Fig. 1 – Most sheet producers monitor and adjust the thickness of the UV layer with the aid of an optical microscope equipped with a UV lamp that emphasizes the co-extruded layer. Thickness measurements need to be conducted across the sheet’s width to guarantee complete protection.
The rheological properties of the UV layer should match the base layer in order to achieve uniform layer distribution.
Nevertheless, rheology isn’t the only factor which affects the layer distribution. The feed block design also has a very important effect. Use of a poor quality or a poorly designed feed block can result in uneven UV layer distribution (Fig.2). As a result, there is a reduction in the efficiency of the UV layer and the process becomes less economical.
Fig.2 – Layer distribution of a 2.1-meter width multi-wall sheet.

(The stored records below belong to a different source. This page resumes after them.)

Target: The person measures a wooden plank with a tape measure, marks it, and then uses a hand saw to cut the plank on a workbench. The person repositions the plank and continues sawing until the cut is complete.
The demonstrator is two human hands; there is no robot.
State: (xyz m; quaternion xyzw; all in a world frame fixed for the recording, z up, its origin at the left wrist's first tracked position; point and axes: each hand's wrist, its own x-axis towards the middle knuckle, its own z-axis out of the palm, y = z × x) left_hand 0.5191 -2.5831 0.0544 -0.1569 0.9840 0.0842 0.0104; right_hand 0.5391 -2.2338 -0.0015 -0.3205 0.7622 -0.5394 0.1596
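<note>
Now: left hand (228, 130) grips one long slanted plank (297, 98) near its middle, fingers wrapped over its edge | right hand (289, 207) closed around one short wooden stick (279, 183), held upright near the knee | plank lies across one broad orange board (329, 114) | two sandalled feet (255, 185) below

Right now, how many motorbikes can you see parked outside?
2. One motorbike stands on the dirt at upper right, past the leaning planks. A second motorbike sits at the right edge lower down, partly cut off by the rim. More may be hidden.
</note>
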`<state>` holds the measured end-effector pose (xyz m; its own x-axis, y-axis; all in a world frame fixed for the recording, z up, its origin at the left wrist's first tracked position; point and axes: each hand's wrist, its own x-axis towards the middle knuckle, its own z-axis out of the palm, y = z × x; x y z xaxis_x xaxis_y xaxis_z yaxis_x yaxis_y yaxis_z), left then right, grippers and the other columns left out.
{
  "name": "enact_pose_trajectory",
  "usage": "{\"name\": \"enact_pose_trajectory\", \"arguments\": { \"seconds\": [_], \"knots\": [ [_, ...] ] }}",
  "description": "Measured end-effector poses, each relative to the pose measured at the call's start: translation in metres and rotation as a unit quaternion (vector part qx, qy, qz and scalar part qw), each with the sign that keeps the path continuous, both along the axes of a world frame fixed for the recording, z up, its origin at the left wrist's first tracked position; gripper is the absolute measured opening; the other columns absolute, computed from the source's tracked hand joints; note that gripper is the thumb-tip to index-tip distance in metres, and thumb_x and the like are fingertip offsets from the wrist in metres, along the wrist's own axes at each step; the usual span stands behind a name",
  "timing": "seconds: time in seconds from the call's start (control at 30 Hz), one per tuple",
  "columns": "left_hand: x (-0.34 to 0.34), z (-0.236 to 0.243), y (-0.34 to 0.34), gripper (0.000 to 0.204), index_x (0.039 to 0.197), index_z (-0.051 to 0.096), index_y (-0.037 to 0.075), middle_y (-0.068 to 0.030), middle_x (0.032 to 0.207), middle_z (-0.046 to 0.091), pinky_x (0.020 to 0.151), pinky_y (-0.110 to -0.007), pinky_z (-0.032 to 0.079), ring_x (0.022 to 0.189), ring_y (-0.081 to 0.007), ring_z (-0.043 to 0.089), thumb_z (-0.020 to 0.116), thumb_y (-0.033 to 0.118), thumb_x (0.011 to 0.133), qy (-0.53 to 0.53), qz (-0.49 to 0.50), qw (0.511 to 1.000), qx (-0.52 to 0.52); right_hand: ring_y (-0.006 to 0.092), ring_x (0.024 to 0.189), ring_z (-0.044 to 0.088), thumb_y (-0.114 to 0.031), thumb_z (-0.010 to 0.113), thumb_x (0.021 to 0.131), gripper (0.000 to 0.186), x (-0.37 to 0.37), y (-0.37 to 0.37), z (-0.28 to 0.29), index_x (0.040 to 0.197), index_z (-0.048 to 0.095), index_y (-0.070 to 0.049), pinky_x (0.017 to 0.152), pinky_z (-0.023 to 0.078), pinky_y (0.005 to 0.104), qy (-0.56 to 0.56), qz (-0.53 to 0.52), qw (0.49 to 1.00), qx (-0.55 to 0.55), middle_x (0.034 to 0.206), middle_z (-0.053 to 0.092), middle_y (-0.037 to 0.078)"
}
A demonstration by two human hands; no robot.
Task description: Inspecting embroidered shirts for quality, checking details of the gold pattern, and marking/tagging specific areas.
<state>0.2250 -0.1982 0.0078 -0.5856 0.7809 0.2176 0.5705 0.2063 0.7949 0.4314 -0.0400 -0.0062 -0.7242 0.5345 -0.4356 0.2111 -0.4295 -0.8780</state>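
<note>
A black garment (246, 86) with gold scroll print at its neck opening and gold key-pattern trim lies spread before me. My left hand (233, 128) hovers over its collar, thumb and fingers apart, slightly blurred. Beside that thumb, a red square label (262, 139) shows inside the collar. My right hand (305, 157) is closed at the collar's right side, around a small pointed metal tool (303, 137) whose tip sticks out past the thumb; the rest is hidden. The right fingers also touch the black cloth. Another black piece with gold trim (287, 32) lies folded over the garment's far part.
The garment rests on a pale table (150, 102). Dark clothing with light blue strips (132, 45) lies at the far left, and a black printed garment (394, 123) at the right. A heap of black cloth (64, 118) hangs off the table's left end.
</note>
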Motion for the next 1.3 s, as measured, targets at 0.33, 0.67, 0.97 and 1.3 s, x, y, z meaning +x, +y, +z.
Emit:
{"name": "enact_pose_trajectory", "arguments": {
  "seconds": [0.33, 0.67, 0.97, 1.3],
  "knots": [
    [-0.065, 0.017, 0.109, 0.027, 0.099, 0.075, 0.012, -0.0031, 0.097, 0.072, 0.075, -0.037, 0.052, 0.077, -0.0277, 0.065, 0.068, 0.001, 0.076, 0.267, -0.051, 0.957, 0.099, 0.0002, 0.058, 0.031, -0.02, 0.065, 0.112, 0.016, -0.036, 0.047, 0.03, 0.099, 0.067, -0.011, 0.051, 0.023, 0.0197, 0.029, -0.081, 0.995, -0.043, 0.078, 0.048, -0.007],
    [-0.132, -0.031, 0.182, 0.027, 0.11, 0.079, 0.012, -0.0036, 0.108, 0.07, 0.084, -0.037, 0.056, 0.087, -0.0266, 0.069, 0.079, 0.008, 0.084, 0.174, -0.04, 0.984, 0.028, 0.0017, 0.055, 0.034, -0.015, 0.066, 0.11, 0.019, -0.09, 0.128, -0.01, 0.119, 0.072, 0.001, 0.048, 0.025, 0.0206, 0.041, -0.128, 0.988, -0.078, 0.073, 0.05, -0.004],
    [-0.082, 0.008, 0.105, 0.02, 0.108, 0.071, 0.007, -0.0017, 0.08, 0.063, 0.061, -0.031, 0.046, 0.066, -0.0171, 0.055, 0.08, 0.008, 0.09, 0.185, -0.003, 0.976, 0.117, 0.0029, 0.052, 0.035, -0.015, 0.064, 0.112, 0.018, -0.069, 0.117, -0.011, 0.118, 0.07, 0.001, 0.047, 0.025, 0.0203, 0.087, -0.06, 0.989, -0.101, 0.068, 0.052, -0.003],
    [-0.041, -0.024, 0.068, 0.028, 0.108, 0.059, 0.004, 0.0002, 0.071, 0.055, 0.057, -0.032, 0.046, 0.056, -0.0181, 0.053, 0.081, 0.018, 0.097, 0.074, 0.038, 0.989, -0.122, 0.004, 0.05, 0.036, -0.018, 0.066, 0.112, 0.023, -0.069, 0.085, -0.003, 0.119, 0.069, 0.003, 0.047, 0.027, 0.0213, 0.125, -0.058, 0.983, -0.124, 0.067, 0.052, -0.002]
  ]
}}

Blue line: original distribution. Orange line: after feed-block modification. Inefficient distribution of the UV compound can lead to an increase in consumption of UV cap layer compound by 20% or more. It is good for the UV compounders…but very costly for sheet producers.
Finally, the plate-out properties of the UV compound should be as low as possible to enable smooth production without interruptions for cleaning the calibrators. Few companies offer compounded UV polycarbonate for sheet protection. The main suppliers are the polycarbonate resin producers although several independent compounders offer these compounds as well. However, quality must be tested carefully before the material can be approved.
In short, the UV layer is the Insurance Certificate of the polycarbonate sheet. Therefore, sheet producers must pay careful attention to sourcing the UV cap layer from a reliable supplier. Not less important is implementing the compound in a reliable process that gives a uniform thickness across the entire sheet width.